Ireland captain O'Shea issues blunt warning to Australia over first test physicality
International Rules captain, Aidan O’Shea has fired out a blunt warning to Australia that if want to play it tough in the first test in the Adelaide Oval tomorrow (5.10am Irish time), Ireland will be ready for them.
“I’m not really concerned if they want to bring it physical - we have the ability to handle that. If that’s the route they want to go, then that’s fine, but we’ll be making sure we’re as proficient as we can be in the skills of our game to really punish them on the scoreboard.
“We were at dinner with them last night and there’s no real significant difference between both sides from a physical conditioning point of view.

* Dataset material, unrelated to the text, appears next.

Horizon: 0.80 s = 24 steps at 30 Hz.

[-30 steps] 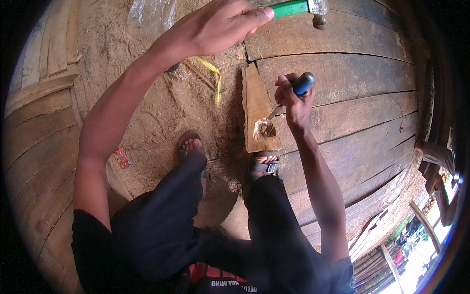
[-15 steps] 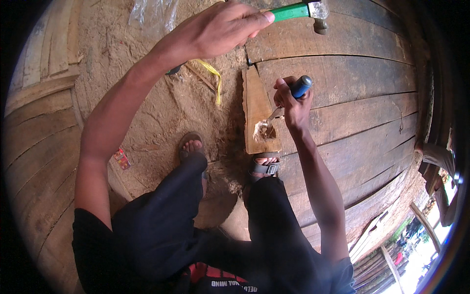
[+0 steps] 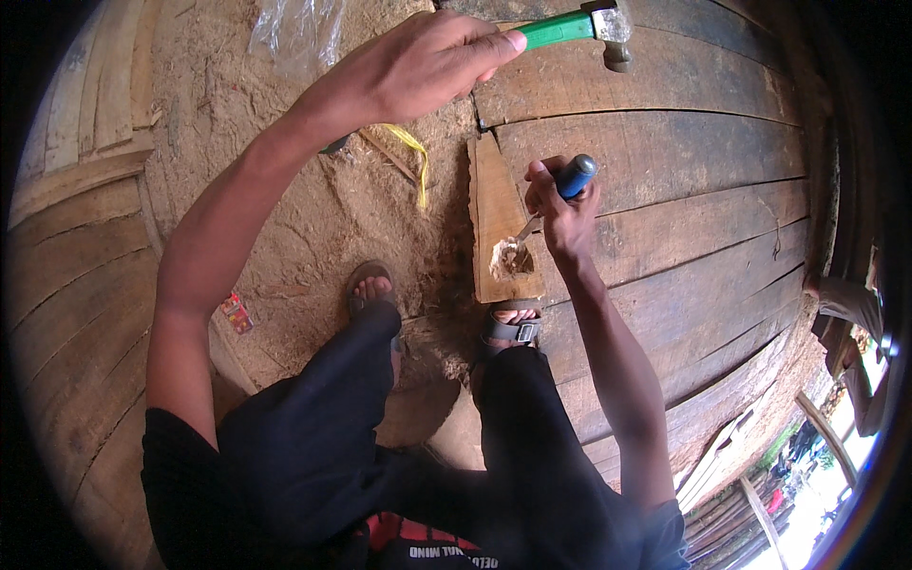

They’re professional athletes but we match up pretty well. We’ve got some big boys around the middle and some good runners, good speed, and we’ve got some great scorers,” he said.
There have been hints all week that Australia plan to use brute force in an effort to wear Ireland down, sparking fears of a return to the bad old days of violence and mayhem.
Australian manager, Chris Scott attempted to dispel those fears at the final pre-match press conference, stating that while it was physical game boundaries apply.
“In terms of overall physicality, we think the game stands up and doesn’t require over-physicality to make it a good spectacle. We think we have an obligation to play the game in the right spirit so this series can not only continue but thrive,” he said.
Irish manager, Joe Kernan said that the bad experiences of the past were ‘well behind us” and expressed confidence that the two games (the second test is in Perth next Saturday) would be played in a good spirit.
“Both organisations (GAA and AFL) have laid down the law. We want it physical but we want it within the rules,” he said.
O’Shea played down concerns over playing in intense heat (34 degree temperatures are expected).
“We’re not going to use it as excuse,” he said.
The Mayo man, who is captaining Ireland for the first time, expects Australia to play a high press game, similar to what they did in Croke Park two years ago.
"They’ll push (Brendon) Goddard out from goal and use him as an extra defender and try and press our kick-outs really high and try and spring their attacks from there. It would be ideal for us to try and win the ball and put pressure on their defence early so they can’t cover back in numbers. We got success in that two years ago," he said.